Teroch was just grinning stupidly and looking as if he was wishing he had been there in the Senator's apartment. Jaro picked at some leftover food.

"She was on top--_Manda_--" Jatne sighed.

"Okay, okay. I think we're done with that," Nari interrupted. She squinted at him. "Listen, Jatne, you don't look too good."

Jatne couldn't keep his eyes open. He shook his head and mumbled something incoherent. Jaro put his hand on Jatne's shoulder. "You look faint."

"You only had two, Jat, what the hell's wrong?" Teroch asked.

Jatne touched his hand to his nose, saw blood, then his forehead fell and hit the table.


	4. Isolation

_**Author's Notes:**Wow! It's been four years since I've updated! I wrote about 300 words of this chapter in 2009 and finished it over the past couple of weeks. I picked up my Mando/Republic Commando stuff on a whim and I just HAVE to finish this fic! I hope you enjoy it! Please drop me a review and let me know what you think, I'd really appreciate it! Thank you!_

**ISOLATION**

_Outside of Keldabe, Mandalore, 11 years before the Battle of Geonosis_

Teroch Galaar was three inches taller than Jatne and arguably twice as wide. He liked throwing his weight around as much as he liked throwing the limmie ball. He had two chins and fat cheeks that made his dark eyes beady, and a vaguely z-shaped black tattoo over his right eye. The other kids told Jatne that Teroch was a Kiffar, or at least in part, and he had the special power of crushing a person's spleen with his mind. Jatne didn't know what a spleen was, but he was eighty percent positive he didn't want it crushed by Teroch.

Teroch was frightening as he stood over Jatne, who was trying to stand in a slippery mud puddle. Teroch grabbed Jatne by the back of the shirt and hauled him out of the mud.

"Way to get tackled, moron," Teroch growled.

A girl around their age ran over to them, out of breath, covered in mud up to her waist. "Shut up, Teroch! Jatne's a good receiver!"

"He's scrawny," Teroch retorted.

Jatne glared up at the larger boy and clenched his hands into fists.

"Besides," Teroch went on, "you can't throw worth crap, Nari!"

The girl's eyes went wide and Jatne couldn't tell if she was hurt or furious. Jatne had caught her pass from halfway down the field. _He_ couldn't even throw that far.
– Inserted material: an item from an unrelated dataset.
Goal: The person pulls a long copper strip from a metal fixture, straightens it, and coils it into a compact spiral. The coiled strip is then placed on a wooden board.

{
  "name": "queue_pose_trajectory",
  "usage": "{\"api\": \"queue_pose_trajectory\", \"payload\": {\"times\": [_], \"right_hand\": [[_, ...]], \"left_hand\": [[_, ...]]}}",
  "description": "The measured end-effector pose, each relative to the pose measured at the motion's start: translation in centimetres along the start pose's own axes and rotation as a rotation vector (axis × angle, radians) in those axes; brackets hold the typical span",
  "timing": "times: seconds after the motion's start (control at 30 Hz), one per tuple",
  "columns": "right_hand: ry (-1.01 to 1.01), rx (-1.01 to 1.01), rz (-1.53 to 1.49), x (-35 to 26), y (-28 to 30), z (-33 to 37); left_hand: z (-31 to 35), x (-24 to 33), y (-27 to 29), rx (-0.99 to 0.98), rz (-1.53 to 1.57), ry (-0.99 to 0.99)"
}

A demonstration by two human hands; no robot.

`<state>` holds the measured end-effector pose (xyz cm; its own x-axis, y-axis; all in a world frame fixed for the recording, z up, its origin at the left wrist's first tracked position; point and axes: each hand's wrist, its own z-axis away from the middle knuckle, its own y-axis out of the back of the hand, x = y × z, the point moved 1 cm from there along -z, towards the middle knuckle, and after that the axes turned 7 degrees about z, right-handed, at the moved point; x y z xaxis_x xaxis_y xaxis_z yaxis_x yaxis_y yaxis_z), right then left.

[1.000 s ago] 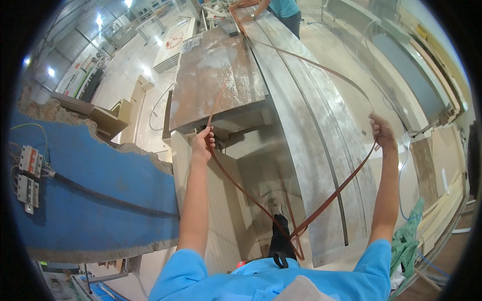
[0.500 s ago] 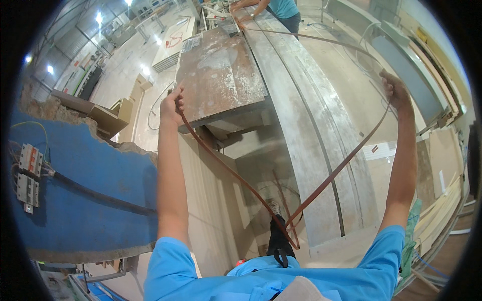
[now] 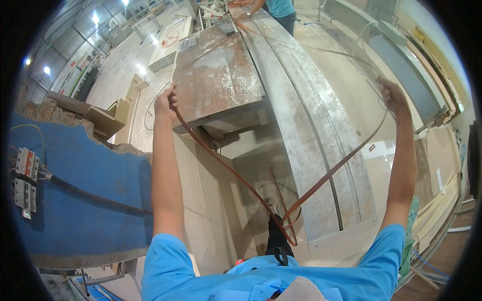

"_You_ get off the field so we can keep playing," Teroch said, pointing his fat finger in Jatne's face.

Jatne stared cross-eyed at his finger. In his peripheral vision, he detected the other limmie ball players gathering around the little mud puddle where he was standing ankle-deep and facing off with the biggest kid any of them had ever seen. Jatne looked at Nari and a dark-haired boy who was whispering in her ear and patting her on the shoulder. Jatne looked back at Teroch, and his small shoulders began to shake.

"You're a fat thug!" Jatne shouted, and he pushed Teroch as hard as he could. "I want to pay limmie, so I'm going to, even if you crush my spleen!" he added with another shove. This time Teroch slipped and fall on his rear end.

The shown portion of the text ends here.